Examples of alloys include red gold (gold and copper), white gold (gold and silver), sterling silver (silver and copper), steel or silicon steel (iron with non-metallic carbon or silicon respectively), solder, brass, pewter, duralumin, bronze, and amalgams. Alloys are used in a wide variety of applications, from the steel alloys, used in everything from buildings to automobiles to surgical tools, to exotic titanium alloys used in the aerospace industry, to beryllium-copper alloys for non-sparking tools. Characteristics. An alloy is a mixture of chemical elements, which forms an impure substance (admixture) that retains the characteristics of a metal. An alloy is distinct from an impure metal in that, with an alloy, the added elements are well controlled to produce desirable properties, while impure metals such as wrought iron are less controlled, but are often considered useful. Alloys are made by mixing two or more elements, at least one of which is a metal. This is usually called the primary metal or the base metal, and the name of this metal may also be the name of the alloy. The other constituents may or may not be metals but, when mixed with the molten base, they will be soluble and dissolve into the mixture.
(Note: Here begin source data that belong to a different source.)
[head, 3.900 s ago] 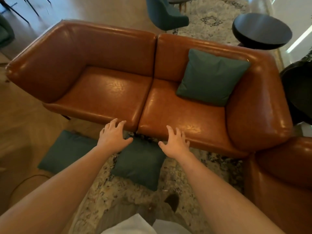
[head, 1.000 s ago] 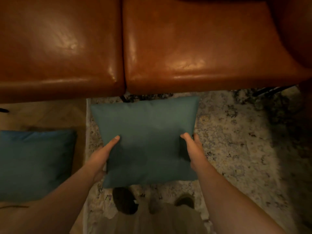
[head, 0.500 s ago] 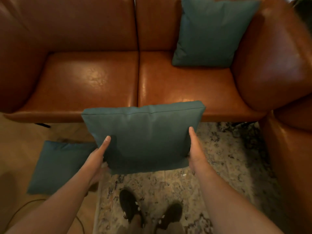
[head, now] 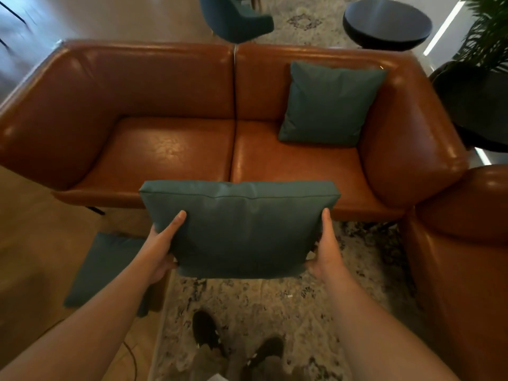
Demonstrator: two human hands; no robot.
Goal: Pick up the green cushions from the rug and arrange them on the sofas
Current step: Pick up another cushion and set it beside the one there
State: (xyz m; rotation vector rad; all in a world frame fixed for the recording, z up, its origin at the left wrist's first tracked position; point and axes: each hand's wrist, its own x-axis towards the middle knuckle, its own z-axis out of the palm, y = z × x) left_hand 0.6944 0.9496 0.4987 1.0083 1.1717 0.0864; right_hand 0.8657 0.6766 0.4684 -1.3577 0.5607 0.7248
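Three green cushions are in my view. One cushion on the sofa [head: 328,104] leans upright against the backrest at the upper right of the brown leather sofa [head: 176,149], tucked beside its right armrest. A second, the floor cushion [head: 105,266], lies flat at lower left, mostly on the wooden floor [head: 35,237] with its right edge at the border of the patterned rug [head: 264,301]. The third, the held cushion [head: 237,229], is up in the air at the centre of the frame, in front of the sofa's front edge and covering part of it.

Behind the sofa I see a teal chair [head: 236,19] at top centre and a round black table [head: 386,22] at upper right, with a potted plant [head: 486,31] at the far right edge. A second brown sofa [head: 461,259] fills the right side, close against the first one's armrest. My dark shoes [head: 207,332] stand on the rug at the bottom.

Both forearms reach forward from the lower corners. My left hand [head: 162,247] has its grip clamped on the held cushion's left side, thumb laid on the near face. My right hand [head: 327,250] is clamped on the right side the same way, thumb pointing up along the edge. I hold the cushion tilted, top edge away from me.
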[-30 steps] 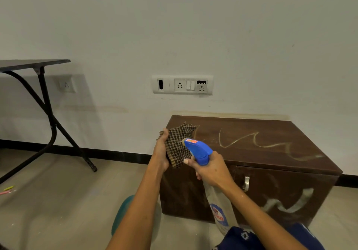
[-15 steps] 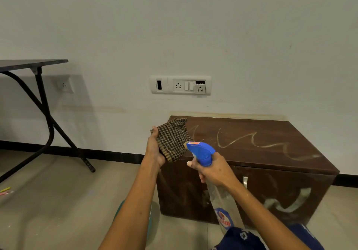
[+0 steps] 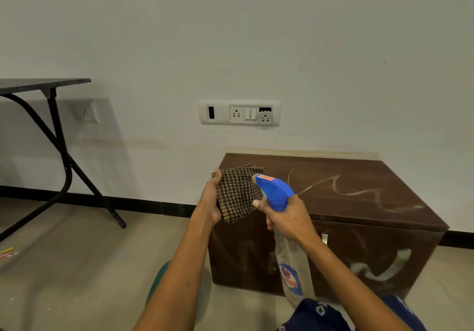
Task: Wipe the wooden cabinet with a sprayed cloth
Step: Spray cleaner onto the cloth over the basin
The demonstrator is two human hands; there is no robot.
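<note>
before cabinet [image 3: 359,184], left hand [image 3: 210,202] grips cloth [image 3: 237,193].

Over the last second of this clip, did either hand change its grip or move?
Barely. The left hand still holds the checked cloth up, the right hand still grips the spray bottle, nozzle at the cloth. The cabinet stays smeared, unwiped.

One cabinet [image 3: 359,202], one cloth [image 3: 237,193], one bottle [image 3: 292,261], one table [image 3: 46,84].
</note>
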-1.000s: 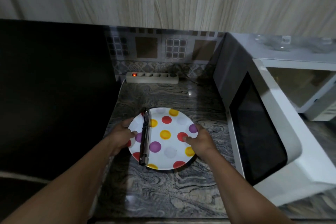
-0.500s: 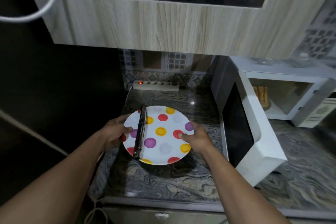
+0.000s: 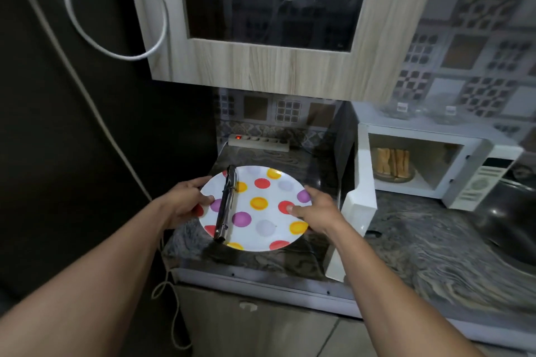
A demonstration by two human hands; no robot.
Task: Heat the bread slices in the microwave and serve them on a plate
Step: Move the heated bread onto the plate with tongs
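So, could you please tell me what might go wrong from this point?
The tongs lie loose on the plate, which the left hand and right hand hold by the rim; a tilt could slide them off. The open microwave door juts beside the right hand, so the plate may knock it. The bread slices stand on edge inside and could topple when taken.

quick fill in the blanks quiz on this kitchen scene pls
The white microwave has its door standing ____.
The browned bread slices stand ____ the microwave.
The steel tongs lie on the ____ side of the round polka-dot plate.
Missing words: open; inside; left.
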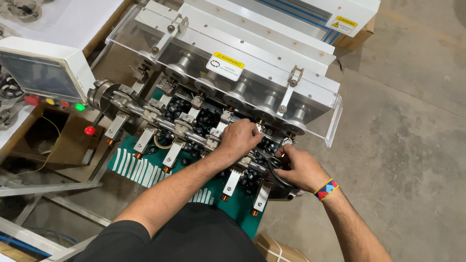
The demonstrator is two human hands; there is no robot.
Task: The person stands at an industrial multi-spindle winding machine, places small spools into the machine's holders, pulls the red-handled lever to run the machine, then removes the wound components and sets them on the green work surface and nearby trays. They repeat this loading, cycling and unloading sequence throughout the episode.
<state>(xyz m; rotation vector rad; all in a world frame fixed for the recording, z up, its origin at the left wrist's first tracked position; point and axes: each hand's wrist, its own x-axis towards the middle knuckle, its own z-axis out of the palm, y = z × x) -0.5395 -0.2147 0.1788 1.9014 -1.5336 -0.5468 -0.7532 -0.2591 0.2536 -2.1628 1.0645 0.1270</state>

The mechanical properties of alloys will often be quite different from those of its individual constituents. A metal that is normally very soft (malleable), such as aluminium, can be altered by alloying it with another soft metal, such as copper. Although both metals are very soft and ductile, the resulting aluminium alloy will have much greater strength. Adding a small amount of non-metallic carbon to iron trades its great ductility for the greater strength of an alloy called steel. Due to its very-high strength, but still substantial toughness, and its ability to be greatly altered by heat treatment, steel is one of the most useful and common alloys in modern use. By adding chromium to steel, its resistance to corrosion can be enhanced, creating stainless steel, while adding silicon will alter its electrical characteristics, producing silicon steel.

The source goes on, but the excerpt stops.